■ Task brief: Would you return the data exactly as given, except for its pictures?

◇ ◇ ◇ ◇ ◇

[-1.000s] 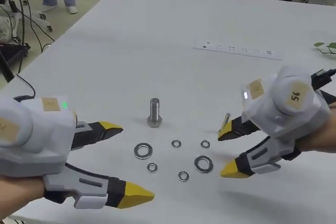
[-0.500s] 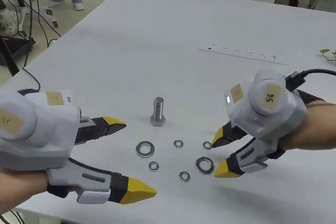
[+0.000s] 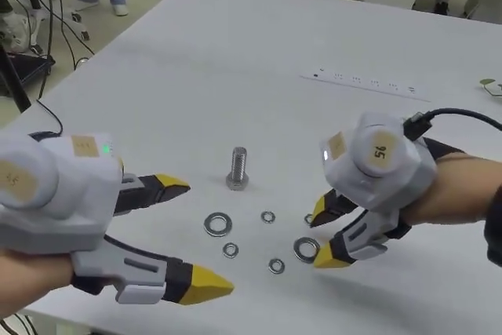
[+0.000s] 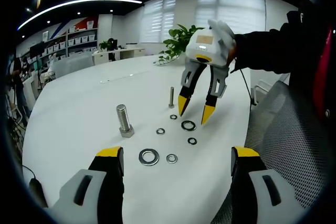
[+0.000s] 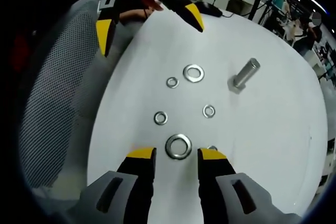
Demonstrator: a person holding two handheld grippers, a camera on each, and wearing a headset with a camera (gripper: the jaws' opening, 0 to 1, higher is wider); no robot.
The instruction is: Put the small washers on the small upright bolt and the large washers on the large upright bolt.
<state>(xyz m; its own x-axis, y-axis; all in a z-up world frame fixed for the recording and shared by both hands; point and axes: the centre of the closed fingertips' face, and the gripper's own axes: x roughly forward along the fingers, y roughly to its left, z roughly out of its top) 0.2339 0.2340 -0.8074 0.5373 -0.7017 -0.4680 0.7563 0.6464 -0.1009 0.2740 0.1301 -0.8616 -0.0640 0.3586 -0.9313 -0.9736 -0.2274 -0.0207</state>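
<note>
Here, left claw [image 3: 196, 234] open empty; right claw [image 3: 321, 238] open over large washer [image 5: 178, 146]; left gripper view shows small bolt [image 4: 171, 97]

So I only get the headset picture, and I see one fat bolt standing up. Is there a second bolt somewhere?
Observer: Yes. The left gripper view shows a thin bolt standing upright just beyond the right gripper, which blocks it from the headset.
Operator: Is that gripper holding anything?
Observer: No. The right gripper view shows its jaws open, with a large washer lying flat on the table between the two tips.
Operator: And how many little rings are there?
Observer: Four. The left gripper view shows the fourth small washer lying near the thin bolt's foot, below the right gripper.
</note>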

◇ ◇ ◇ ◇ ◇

■ Your solution:
[-1.000s] 
[-0.500s] 
[+0.000s] 
[+0.000s] 
[+0.000s] 
Demonstrator: a person holding two handheld grippers, a camera on each, and wearing a headset with a camera (gripper: the jaws' opening, 0 to 1, higher is wider); no robot.
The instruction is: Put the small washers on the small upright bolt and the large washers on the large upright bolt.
<state>(xyz m; its own x-axis, y-axis; all in a z-up world frame fixed for the recording and shared by both hands; point and axes: the centre of the closed fingertips' face, and the gripper's own axes: x roughly forward along the fingers, y roughly to its left, z roughly out of its top) 0.2339 0.2340 -0.8074 0.5373 -0.7017 -0.4680 0.7563 0.6464 -0.1009 0.2740 0.1301 -0.8616 -0.0640 0.3586 -0.9313 -0.9736 -0.2274 -0.0207</state>
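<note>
Here, left claw [image 3: 196, 234] open empty; right claw [image 3: 321, 238] open over large washer [image 5: 178, 146]; left gripper view shows small bolt [image 4: 171, 97]

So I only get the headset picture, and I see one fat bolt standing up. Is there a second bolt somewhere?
Observer: Yes. The left gripper view shows a thin bolt standing upright just beyond the right gripper, which blocks it from the headset.
Operator: Is that gripper holding anything?
Observer: No. The right gripper view shows its jaws open, with a large washer lying flat on the table between the two tips.
Operator: And how many little rings are there?
Observer: Four. The left gripper view shows the fourth small washer lying near the thin bolt's foot, below the right gripper.
</note>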

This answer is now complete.